**Required work**
The records below must be transcribed exactly.

Start of Dataset extract

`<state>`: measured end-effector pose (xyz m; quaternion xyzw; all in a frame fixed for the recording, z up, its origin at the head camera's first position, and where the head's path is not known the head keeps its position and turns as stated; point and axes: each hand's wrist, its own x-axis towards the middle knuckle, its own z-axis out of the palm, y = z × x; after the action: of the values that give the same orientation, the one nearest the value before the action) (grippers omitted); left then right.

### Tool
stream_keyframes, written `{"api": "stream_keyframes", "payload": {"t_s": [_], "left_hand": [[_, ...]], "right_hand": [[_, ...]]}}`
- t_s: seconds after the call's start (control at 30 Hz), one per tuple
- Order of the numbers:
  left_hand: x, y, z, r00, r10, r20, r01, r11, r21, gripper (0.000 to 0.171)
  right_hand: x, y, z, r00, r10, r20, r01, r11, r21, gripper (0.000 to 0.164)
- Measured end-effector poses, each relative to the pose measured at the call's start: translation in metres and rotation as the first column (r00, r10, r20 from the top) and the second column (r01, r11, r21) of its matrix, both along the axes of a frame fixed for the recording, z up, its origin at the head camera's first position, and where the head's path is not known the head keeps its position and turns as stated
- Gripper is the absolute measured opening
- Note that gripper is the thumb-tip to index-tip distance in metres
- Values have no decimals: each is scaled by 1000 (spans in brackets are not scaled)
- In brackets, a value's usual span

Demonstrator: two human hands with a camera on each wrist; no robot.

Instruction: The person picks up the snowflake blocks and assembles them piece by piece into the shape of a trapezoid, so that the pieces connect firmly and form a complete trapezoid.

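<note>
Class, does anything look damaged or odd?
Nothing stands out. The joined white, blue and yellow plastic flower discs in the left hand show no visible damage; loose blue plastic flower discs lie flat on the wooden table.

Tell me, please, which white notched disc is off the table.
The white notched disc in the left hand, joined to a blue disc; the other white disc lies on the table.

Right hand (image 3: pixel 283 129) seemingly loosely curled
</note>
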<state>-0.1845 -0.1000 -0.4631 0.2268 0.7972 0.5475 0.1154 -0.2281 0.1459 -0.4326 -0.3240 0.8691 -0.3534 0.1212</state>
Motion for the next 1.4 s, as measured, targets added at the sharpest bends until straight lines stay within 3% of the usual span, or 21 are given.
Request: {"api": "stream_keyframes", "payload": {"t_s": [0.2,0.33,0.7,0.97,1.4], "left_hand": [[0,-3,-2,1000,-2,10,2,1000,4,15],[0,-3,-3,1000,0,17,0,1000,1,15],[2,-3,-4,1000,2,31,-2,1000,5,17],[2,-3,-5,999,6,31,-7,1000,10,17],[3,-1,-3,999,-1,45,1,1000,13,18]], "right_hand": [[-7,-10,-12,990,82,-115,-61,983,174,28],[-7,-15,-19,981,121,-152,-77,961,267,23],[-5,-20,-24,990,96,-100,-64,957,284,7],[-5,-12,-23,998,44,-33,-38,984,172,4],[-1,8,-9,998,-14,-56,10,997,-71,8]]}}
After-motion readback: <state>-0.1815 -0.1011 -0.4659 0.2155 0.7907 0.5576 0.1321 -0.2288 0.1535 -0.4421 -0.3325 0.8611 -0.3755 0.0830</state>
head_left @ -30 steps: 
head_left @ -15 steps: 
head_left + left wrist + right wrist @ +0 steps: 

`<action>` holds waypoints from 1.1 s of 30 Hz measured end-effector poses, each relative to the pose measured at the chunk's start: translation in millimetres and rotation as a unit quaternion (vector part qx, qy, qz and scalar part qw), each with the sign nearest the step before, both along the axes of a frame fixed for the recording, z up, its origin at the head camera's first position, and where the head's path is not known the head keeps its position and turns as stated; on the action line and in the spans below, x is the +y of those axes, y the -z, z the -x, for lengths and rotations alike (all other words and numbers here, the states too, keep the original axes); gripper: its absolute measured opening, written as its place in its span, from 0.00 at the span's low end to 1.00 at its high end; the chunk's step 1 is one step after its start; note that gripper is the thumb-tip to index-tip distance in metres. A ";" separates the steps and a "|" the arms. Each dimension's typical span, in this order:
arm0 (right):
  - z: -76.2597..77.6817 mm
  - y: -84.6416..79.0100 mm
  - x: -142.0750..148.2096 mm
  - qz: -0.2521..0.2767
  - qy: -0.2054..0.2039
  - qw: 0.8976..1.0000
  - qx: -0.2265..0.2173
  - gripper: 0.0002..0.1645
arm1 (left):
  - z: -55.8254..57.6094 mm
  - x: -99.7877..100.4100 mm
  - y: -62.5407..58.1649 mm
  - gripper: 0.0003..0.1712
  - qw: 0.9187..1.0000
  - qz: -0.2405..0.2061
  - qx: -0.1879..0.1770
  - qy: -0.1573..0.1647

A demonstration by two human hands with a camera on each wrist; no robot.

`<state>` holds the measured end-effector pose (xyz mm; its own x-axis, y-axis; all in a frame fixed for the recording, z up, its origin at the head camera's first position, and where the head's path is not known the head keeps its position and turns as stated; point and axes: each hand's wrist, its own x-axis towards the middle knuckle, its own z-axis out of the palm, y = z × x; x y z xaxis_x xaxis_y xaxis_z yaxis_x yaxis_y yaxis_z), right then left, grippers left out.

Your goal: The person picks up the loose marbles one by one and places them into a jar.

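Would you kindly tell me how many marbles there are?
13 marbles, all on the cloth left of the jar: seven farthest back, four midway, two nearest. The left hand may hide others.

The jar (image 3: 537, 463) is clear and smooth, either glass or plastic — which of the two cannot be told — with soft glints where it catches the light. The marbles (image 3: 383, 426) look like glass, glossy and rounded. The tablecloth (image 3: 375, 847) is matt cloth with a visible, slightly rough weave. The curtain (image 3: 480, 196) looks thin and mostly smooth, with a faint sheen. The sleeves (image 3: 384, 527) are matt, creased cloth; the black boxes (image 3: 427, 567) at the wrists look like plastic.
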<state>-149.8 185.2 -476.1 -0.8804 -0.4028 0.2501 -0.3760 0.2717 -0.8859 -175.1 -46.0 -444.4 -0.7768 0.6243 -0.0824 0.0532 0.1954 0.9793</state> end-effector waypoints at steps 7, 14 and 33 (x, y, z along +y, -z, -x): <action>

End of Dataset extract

**Exercise answer**
`<state>`: measured end-effector pose (xyz m; quaternion xyzw; all in a frame fixed for the recording, z up, its origin at the head camera's first position, and where the head's path is not known the head keeps its position and turns as stated; point and axes: each hand's wrist, its own x-axis towards the middle knuckle, its own z-axis out of the palm, y = z × x; after the action: of the values that give the same orientation, the one nearest the value before the action) (grippers omitted); left then right.

### Tool
stream_keyframes, written `{"api": "stream_keyframes", "payload": {"t_s": [_], "left_hand": [[_, ...]], "right_hand": [[_, ...]]}}`
- t_s: seconds after the call's start (control at 30 Hz), one per tuple
- Order of the numbers:
  left_hand: x, y, z, r00, r10, r20, r01, r11, r21, gripper (0.000 to 0.171)
  right_hand: x, y, z, r00, r10, r20, r01, r11, r21, gripper (0.000 to 0.164)
- Measured end-effector poses, each relative to the pose measured at the call's start: translation in metres and rotation as the first column (r00, r10, r20 from the top) and the second column (r01, r11, r21) of its matrix, both along the axes of a frame fixed for the recording, z up, its origin at the head camera's first position, and where the head's path is not known the head keeps its position and turns as stated
- Gripper is the absolute measured opening
- Note that gripper is the thumb-tip to index-tip distance in metres
- Values have no decimals: each is scaled by 1000 (spans in brackets are not scaled)
- In brackets, a value's usual span

Demonstrator: two human hands with a camera on each wrist; no robot.

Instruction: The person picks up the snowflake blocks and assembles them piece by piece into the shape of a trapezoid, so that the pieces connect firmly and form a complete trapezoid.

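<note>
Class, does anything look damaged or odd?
Nothing stands out. The joined white, blue and yellow plastic flower discs in the left hand show no visible damage; loose blue plastic flower discs lie flat on the wooden table.

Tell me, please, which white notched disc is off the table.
The white notched disc in the left hand, joined to a blue disc; the other white disc lies on the table.

Right hand (image 3: pixel 283 129) seemingly loosely curled
</note>
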<state>-0.1845 -0.1000 -0.4631 0.2268 0.7972 0.5475 0.1154 -0.2281 0.1459 -0.4326 -0.3240 0.8691 -0.3534 0.1212</state>
Motion for the next 1.4 s, as measured, targets added at the sharpest bends until straight lines stay within 3% of the usual span, or 21 are given.
Request: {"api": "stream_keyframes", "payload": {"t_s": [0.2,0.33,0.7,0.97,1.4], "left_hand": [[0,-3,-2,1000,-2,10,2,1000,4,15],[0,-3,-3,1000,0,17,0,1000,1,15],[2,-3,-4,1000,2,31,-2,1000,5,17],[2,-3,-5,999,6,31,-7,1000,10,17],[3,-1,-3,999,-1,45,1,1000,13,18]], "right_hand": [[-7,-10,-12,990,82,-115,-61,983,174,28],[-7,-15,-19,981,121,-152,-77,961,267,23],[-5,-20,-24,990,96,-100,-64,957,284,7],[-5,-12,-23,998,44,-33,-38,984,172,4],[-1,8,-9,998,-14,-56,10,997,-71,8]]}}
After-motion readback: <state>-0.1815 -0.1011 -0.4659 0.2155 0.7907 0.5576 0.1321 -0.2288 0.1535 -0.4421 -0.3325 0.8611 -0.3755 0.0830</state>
head_left @ -30 steps: 
head_left @ -15 steps: 
head_left + left wrist + right wrist @ +0 steps: 

`<action>` holds waypoints from 1.1 s of 30 Hz measured end-effector poses, each relative to the pose measured at the chunk's start: translation in millimetres and rotation as a unit quaternion (vector part qx, qy, qz and scalar part qw), each with the sign nearest the step before, both along the axes of a frame fixed for the recording, z up, its origin at the head camera's first position, and where the head's path is not known the head keeps its position and turns as stated; on the action line and in the spans below, x is the +y of those axes, y the -z, z the -x, for lengths and rotations alike (all other words and numbers here, the states too, keep the original axes); gripper: its absolute measured opening, written as its place in its span, from 0.00 at the span's low end to 1.00 at its high end; the chunk's step 1 is one step after its start; note that gripper is the thumb-tip to index-tip distance in metres. A ";" separates the steps and a "|" the arms. Each dimension's typical span, in this order:
arm0 (right):
  - z: -76.2597..77.6817 mm
  - y: -84.6416..79.0100 mm
  - x: -142.0750..148.2096 mm
  - qz: -0.2521..0.2767
  - qy: -0.2054..0.2039
  - qw: 0.8976..1.0000
  - qx: -0.2265..0.2173
  - gripper: 0.0002..0.1645
arm1 (left):
  - z: -55.8254..57.6094 mm
  - x: -99.7877..100.4100 mm
  - y: -62.5407..58.1649 mm
  - gripper: 0.0003..0.1712
  - qw: 0.9187..1.0000
  - qz: -0.2405..0.2061
  - qx: -0.1879..0.1770
  - qy: -0.1573..0.1647

A demonstration by two human hands with a camera on each wrist; no robot.

`<state>` holds the measured end-effector pose (xyz mm; its own x-axis, y-axis; all in a frame fixed for the recording, z up, its origin at the head camera's first position, and where the head's path is not known the head keeps its position and turns as stated; point and axes: each hand's wrist, its own x-axis towards the middle knuckle, its own z-axis out of the palm, y = z × x; x y z xaxis_x xaxis_y xaxis_z yaxis_x yaxis_y yaxis_z), right then left, grippers left out.

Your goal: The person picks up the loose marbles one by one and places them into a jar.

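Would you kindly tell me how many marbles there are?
13 marbles, all on the cloth left of the jar: seven farthest back, four midway, two nearest. The left hand may hide others.

The jar (image 3: 537, 463) is clear and smooth, either glass or plastic — which of the two cannot be told — with soft glints where it catches the light. The marbles (image 3: 383, 426) look like glass, glossy and rounded. The tablecloth (image 3: 375, 847) is matt cloth with a visible, slightly rough weave. The curtain (image 3: 480, 196) looks thin and mostly smooth, with a faint sheen. The sleeves (image 3: 384, 527) are matt, creased cloth; the black boxes (image 3: 427, 567) at the wrists look like plastic.
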<state>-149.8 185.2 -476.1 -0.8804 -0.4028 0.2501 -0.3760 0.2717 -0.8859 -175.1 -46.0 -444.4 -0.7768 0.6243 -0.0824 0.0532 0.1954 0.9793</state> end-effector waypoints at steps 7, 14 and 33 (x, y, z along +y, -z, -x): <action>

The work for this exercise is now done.